Konsepsi Islam Tentang Guru Pendidikan Anak
Berdasarkan pembahasan di atas, dapat disebutkan beberapa sifat dan sikap seorang guru pendidikan anak yang dalam bahasa arab dikenal dengan murabby.
Pertama, seorang murabby, dalam menghadapi anak selayaknya memiliki sifat dan sikap keibuan dan kebapakan.
كن مربيا بعد ما كنت ابا او اما
"Jadilah pendidik setelah anda mengalami kedudukan sebagai ayah atau ibu"
Kedua, memiliki pengetahuan mengenai manhaj Ilahy yang bersumber pada al-Kitab dan as-Sunnah. Karena, manhaj Ilahy bertujuan untuk membangun peserta didik menjadi شخصية طيبة (pribadi suci) sejak dini, sejak kanak-kanak untuk melahirkan عائلة طيبة (keluarga suci), dan akhirnya قرية طيبة (kampung suci) yang menuju بلدة طيبة (negeri yang suci) disertai ورب غفور (penuh dengan ampun Ilahy).
Untuk membentuk pribadi yang suci maka perlu ditanamkan kalimah thayyibah (kata yang sarwa suci), sebagaimana firman Allah:
الم ترى كيف ضرب الله مثلا كلمة طيبة كشجرة طيبة اصلها ثابت وفرعها فى السماء تؤتى اكلها كل حين باذن ربها
"Tidakkah kamu perhatikan bagaimana Allah telah membuat perumpamaan kalimat yang baik seperti pohon yang baik, akarnya teguh dan cabangnya (menjulang) ke langit, pohon itu memberikan buahnya pada setiap musim dengan seizin Tuhannya "(Q.S. Ibrahim : 24-25) .
Syaikhul Islam Al-Imam Ibnu Taimiyyah berkata:
الكلمة اصل العقيدة فالاعتقاد هو الكلمة التى يعتقدها المرء واطيب الكلام والعقائد كلمة التوحيد واعتقاد ان لااله الاالله
"Kata (yang paling) utama adalah asal akidah, maka i'tikad ialah kata utama yang menjadi pokok akidah seseorang. Dan kalimat serta aqa'id yang paling suci ialah kalimat tauhid, yaitu لااله الاالله (tiada Tuhan kecuali Allah)".

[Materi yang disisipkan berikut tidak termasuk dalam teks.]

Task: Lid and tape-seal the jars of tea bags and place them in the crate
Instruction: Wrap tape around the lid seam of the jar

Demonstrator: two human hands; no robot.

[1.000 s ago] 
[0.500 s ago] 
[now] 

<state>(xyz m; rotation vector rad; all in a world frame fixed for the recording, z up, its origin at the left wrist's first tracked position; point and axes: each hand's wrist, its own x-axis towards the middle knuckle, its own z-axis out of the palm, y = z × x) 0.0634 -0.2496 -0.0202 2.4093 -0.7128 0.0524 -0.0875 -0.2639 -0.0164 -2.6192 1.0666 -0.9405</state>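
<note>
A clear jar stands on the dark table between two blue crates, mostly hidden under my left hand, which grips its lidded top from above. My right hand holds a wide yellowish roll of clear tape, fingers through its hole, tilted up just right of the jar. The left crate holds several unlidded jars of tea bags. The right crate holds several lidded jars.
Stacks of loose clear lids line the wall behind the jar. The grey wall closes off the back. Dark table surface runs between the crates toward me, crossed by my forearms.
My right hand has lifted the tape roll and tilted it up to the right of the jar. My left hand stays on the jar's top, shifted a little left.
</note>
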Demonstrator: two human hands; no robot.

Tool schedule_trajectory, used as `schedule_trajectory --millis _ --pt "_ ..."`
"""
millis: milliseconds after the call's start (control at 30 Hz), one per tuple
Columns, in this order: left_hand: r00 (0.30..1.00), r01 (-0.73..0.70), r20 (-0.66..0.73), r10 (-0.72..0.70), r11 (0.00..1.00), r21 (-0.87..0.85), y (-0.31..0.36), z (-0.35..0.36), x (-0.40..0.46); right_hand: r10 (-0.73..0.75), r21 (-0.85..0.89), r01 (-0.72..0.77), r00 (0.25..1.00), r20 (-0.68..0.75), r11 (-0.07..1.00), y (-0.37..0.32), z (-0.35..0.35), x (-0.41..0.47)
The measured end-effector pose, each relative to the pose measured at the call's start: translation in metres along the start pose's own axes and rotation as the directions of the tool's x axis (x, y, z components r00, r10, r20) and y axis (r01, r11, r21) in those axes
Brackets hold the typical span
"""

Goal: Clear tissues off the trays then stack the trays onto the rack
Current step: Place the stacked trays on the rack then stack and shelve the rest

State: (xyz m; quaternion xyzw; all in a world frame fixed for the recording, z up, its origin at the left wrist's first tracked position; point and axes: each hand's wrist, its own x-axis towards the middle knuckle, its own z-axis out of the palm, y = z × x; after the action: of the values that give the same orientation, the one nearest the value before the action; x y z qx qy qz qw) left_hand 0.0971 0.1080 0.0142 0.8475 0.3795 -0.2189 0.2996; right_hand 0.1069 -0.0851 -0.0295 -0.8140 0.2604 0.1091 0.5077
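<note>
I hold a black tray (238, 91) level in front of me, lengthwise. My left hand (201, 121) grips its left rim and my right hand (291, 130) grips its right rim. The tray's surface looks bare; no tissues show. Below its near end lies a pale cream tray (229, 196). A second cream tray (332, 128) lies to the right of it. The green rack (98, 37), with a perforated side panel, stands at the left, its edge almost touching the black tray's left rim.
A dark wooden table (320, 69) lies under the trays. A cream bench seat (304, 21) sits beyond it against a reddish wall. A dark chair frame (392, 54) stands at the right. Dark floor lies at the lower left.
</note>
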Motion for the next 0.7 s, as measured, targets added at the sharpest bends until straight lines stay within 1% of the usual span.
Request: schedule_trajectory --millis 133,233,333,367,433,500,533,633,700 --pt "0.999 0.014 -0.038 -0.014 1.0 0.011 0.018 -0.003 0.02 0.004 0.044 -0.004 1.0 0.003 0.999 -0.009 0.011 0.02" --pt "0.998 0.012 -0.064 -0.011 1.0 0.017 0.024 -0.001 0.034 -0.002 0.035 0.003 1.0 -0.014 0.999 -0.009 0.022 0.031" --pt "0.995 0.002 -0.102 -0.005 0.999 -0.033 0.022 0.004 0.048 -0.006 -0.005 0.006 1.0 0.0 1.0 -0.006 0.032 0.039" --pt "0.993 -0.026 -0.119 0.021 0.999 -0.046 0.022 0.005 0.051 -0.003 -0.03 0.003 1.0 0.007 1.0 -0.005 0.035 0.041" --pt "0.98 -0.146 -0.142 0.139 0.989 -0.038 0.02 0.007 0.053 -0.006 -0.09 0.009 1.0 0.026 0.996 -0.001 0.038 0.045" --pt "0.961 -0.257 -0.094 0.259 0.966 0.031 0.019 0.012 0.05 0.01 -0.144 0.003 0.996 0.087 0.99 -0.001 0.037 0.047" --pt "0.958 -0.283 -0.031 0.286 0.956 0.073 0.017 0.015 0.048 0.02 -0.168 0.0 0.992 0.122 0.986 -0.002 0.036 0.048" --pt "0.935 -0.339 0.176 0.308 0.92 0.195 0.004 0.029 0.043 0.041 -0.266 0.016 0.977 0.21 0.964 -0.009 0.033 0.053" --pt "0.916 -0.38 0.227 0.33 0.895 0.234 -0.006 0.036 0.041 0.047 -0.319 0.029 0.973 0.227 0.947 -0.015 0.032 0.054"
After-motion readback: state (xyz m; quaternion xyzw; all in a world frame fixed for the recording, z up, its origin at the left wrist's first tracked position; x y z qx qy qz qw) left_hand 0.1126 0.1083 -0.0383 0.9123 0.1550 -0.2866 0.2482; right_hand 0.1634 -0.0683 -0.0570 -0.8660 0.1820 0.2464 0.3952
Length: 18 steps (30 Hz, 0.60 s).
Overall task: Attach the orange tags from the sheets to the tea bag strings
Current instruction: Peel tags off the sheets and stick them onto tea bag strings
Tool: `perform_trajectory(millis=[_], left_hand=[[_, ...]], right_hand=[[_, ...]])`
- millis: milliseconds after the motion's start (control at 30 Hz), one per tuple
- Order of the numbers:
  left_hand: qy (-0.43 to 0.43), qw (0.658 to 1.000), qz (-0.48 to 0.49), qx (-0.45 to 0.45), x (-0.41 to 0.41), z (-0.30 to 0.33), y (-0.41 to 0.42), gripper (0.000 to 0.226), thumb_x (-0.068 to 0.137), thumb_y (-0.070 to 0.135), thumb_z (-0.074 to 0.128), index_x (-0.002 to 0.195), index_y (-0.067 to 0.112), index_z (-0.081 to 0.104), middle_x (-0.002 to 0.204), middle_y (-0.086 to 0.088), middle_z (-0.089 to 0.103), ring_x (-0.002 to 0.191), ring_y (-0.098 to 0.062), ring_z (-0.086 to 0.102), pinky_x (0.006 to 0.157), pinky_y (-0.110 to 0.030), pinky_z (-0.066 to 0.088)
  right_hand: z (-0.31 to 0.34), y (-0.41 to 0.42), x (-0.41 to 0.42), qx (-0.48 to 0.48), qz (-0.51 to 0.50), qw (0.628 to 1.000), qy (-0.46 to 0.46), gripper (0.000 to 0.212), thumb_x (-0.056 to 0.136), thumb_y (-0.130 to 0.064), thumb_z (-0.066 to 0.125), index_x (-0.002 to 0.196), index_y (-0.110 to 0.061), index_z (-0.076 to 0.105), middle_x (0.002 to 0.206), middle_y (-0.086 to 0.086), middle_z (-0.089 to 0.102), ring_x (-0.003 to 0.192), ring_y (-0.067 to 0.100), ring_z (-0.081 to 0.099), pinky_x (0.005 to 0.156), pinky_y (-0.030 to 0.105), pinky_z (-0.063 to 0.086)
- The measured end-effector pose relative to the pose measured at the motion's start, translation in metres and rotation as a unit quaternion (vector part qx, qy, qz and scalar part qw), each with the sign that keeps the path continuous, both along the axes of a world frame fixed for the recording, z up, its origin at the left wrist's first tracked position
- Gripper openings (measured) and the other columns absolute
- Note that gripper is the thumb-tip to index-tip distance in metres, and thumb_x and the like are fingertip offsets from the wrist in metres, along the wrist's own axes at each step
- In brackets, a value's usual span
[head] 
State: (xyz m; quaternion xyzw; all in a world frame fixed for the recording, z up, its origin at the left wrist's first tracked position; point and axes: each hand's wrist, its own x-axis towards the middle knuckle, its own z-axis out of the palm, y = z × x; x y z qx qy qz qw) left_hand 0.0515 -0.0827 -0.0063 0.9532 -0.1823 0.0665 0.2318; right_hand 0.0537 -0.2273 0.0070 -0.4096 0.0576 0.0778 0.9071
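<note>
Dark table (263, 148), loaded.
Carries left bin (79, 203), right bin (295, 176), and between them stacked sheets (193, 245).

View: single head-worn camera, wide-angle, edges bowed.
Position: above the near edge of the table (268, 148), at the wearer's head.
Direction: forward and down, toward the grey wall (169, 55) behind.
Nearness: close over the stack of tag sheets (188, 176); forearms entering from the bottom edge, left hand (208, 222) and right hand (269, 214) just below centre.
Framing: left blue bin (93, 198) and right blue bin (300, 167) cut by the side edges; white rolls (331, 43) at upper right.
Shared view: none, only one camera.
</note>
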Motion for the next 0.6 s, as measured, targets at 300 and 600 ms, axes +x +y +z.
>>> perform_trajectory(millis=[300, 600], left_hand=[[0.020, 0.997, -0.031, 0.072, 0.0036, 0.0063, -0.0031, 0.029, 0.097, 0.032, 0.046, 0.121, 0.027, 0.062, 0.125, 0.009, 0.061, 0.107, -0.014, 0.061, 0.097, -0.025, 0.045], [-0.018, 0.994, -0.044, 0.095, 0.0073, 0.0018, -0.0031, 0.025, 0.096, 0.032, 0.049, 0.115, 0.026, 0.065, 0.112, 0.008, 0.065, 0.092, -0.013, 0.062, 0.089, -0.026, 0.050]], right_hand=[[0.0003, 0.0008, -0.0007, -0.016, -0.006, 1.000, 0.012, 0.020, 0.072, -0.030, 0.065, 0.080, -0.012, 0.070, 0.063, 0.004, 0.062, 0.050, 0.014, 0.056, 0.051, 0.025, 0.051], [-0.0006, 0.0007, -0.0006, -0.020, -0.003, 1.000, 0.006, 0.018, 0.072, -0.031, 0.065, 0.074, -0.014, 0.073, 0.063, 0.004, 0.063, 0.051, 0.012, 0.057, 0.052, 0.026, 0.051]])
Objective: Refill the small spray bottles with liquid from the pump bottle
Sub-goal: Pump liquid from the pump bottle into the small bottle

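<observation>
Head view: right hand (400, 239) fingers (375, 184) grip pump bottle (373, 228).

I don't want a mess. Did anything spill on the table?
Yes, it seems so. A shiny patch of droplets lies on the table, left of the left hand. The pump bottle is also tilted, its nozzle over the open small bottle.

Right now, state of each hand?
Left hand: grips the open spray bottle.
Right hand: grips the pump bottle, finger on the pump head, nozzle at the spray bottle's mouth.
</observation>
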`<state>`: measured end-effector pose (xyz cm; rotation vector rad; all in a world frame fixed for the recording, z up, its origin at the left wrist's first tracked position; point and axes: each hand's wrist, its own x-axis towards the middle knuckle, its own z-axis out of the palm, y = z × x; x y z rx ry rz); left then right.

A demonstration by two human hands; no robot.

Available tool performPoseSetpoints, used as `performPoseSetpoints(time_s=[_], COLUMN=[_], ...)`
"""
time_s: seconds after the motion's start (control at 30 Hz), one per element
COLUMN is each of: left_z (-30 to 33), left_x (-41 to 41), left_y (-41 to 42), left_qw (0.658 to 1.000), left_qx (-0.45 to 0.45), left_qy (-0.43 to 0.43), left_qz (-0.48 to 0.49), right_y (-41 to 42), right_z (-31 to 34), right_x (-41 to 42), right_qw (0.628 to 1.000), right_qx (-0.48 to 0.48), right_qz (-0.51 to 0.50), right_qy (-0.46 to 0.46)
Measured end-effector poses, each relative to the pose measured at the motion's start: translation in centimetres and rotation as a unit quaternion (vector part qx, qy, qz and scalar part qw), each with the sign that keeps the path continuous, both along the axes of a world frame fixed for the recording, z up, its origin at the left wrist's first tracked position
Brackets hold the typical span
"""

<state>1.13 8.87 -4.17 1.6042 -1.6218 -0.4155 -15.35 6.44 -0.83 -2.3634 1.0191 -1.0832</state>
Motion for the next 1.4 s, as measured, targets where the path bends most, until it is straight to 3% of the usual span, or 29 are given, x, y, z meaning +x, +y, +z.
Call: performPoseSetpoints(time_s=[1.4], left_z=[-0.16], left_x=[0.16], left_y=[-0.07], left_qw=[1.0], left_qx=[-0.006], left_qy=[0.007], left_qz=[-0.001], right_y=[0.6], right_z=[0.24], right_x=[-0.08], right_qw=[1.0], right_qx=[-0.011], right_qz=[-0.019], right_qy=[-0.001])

Ketiga, menanamkan pengertian bahwa Allah-lah yang menciptakan manusia dan segala makhluk yang lainnya. Sebagai ciptaan Allah, jasad manusia tidak terpisah dari ruh, dan akal tidak terpisah dari jasad dan ruh. Konsep inilah yang melandasi pendidikan yang bersifat kaffah, dalam arti antara kebutuhan fisik, kebutuhan ruhani dan kebutuhan intelektualnya seimbang.
Keempat, menggali dan mengembangkan konsep-konsep qur'aniyah sehingga dapat ditemukan petunujuk-petunjuk bagi manusia, termasuk bagi pengembangan ilmu pengetahuan itu sendiri. Dari ayat pertama yang di turunkan yaitu :
اقرأ باسم ربك الذى خلق*خلق الانسان من علق*اقرأ وربك الاكرم*الذى علم بالقلم*علم الانسان مالم يعلم
"Bacalah, dengan (menyebut) nama Tuhanmu yang menciptakan, Dia telah menciptakan manusia dari segumpal darah. Bacalah, dan Tuhanmulah yang paling pemurah, yang mengajar (manusia) dengan perantaraan kalam. Dia mengajarkan kepada manusia apa yang tidak diketahuinya". (Q.S. al-'Alaq : 1-5)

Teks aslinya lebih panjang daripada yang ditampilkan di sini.